A Operação Antídoto prendeu 27 pessoas incluindo dois ex-secretários de Saúde do Amapá, funcionários públicos e de empresas em Macapá, Belém, Fortaleza, Altamira e Tartarugalzinho (AP). Pesam sobre o grupo acusações de corrupções ativa e passiva, fraudes em licitação, tráfico de influência, inserção de dados falsos em sistema de informação público e lavagem de dinheiro. Teriam sido desviado mais de R$ 20 milhões de verbas públicas da compra de remédios, entre 2003 e 2006.
Recursos para propaganda
Patrícia Greco, do Ibama, explica que, além dos medicamentos e servidores oferecidos pela Secretária de Saúde, as ações em campo também exigem uma embarcação e o pagamento de diárias, alimentação, combustível, equipamentos e insumos. Daí a dificuldade de aceitar a parceria proposta pela prefeitura. A funcionária do Ibama informa que somente de agosto a outubro o acesso às comunidades torna-se um obstáculo ao trabalho, mas nos outros meses do ano, não.
Segundo o procurador federal em Altamira, Marco Antônio Delfino, existem recursos no orçamento municipal para realizar os atendimentos. Ele aponta que a prefeitura teria gasto R$ 561,4 mil em propaganda, em 2005 e 2006. Outros R$ 680 mil teriam sido gastos no parque municipal de exposições, em 2006. Delfino avalia que, além da falta de atendimento, a ausência de vacinação, condições precárias de higiene e quase 100% de analfabetismo estão transformando doenças facilmente controláveis em ameaças às comunidades da Terra do Meio. Disponibilizar um barco e combustível em alguns pontos estratégicos da Resex já faria grande diferença. Mesmo a retirada de doentes por via aérea não seria tão cara comparativamente. A viagem por barco sai por R$ 1,8 mil e por avião, R$ 2,5 mil.
A Resex do Riozinho do Anfrísio foi decretada em novembro de 2004 com 736 mil hectares. Mas não basta só decretar. Se não existirem políticas de implementação, não adianta, critica Antônia Melo, integrante da FVPP e coordenadora do Grupo de Trabalho Amazônico (GTA). Ela cobra uma ação conjunta do Ibama, prefeitura e outros órgãos responsáveis pela saúde das populações ribeirinhas.

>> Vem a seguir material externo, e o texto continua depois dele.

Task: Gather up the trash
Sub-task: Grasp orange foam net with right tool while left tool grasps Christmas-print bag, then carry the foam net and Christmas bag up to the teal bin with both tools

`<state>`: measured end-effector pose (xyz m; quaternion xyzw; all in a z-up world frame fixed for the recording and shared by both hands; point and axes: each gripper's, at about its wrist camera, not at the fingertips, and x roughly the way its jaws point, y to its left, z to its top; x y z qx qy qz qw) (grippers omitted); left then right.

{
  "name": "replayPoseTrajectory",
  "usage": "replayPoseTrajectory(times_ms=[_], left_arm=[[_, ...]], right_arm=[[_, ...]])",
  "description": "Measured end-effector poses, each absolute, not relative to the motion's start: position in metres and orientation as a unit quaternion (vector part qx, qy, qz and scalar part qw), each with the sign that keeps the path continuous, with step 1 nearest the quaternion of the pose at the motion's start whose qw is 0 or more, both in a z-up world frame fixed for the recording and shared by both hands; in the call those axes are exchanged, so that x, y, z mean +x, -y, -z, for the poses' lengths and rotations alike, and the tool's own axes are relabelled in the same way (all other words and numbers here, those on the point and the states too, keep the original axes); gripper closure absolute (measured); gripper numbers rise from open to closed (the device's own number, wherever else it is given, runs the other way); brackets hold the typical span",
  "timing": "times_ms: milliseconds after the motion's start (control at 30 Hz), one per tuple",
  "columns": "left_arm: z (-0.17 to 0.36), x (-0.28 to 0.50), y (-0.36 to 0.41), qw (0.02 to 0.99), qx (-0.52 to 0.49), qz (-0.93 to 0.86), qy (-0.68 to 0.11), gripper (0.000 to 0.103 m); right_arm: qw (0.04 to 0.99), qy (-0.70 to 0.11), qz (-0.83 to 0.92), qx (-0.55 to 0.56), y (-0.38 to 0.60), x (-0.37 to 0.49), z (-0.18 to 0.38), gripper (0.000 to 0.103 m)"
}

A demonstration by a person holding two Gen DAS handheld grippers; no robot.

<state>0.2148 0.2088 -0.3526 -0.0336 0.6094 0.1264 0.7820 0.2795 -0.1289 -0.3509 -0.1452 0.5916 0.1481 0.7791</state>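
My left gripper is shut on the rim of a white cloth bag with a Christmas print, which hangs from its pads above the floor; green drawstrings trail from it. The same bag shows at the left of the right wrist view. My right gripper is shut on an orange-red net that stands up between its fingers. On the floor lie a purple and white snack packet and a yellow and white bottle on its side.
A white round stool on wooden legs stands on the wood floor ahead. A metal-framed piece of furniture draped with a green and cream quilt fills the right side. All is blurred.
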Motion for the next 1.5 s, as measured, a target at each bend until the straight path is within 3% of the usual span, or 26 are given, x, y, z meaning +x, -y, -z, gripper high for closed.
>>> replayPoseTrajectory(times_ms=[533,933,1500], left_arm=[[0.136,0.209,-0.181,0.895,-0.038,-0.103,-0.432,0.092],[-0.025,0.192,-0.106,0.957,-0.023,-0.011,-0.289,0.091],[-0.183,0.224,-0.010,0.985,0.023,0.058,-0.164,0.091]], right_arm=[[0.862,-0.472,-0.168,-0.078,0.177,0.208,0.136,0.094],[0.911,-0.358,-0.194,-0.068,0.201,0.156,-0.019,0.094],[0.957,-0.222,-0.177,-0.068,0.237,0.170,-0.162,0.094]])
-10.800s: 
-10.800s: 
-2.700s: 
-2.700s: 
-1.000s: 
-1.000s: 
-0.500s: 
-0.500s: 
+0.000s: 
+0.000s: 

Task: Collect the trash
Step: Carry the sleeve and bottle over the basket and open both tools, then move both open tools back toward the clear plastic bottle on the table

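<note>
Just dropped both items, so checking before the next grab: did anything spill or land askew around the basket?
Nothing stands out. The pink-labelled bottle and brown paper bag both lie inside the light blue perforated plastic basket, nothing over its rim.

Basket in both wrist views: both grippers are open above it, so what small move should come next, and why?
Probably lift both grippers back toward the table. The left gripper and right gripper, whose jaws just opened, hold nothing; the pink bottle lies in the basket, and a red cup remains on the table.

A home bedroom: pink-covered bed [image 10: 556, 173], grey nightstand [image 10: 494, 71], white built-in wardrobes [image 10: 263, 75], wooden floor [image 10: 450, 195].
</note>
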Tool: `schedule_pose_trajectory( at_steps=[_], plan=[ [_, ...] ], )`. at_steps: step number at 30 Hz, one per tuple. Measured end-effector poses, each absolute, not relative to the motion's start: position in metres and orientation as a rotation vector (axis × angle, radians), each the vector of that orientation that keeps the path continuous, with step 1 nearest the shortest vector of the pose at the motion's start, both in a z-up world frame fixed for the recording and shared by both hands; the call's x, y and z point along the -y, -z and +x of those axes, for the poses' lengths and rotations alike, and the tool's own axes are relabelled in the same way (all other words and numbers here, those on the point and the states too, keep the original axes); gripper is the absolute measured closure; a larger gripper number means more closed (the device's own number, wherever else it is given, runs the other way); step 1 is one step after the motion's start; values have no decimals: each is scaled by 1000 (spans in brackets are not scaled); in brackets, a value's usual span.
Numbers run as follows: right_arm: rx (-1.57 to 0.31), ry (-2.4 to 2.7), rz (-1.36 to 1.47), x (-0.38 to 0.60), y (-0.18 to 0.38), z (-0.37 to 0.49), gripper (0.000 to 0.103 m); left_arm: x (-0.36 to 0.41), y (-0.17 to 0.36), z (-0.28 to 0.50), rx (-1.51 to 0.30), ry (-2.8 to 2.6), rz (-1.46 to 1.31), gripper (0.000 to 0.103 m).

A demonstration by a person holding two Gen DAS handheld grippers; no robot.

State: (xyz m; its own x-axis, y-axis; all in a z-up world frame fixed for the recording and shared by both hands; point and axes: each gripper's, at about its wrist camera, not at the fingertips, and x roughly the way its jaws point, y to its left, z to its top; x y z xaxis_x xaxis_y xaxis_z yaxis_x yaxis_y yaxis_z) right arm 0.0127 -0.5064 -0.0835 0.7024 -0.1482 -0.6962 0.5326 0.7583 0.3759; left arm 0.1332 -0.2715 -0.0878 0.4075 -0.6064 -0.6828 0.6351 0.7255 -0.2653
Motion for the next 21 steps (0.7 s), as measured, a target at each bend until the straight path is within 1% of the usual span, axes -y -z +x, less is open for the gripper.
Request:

A prefeita Odileida Sampaio e o secretário Francisco Armando Alvino Aragão também são acusados pelo movimento social de dificultarem o controle social da gestão da Saúde. Na semana passada, a prefeitura aprovou na Câmara de Vereadores uma lei que restringe a participação de organizações da sociedade civil no Conselho Municipal de Saúde de Altamira. A norma retirou do colegiado associações que tinham uma posição independente em relação à administração. Elas prometem pedir ajuda ao MPF para reverter a situação.
Mais informações:
Oswaldo Braga de Souza - (61) 3035-5104 / 8428-6192 / [email protected]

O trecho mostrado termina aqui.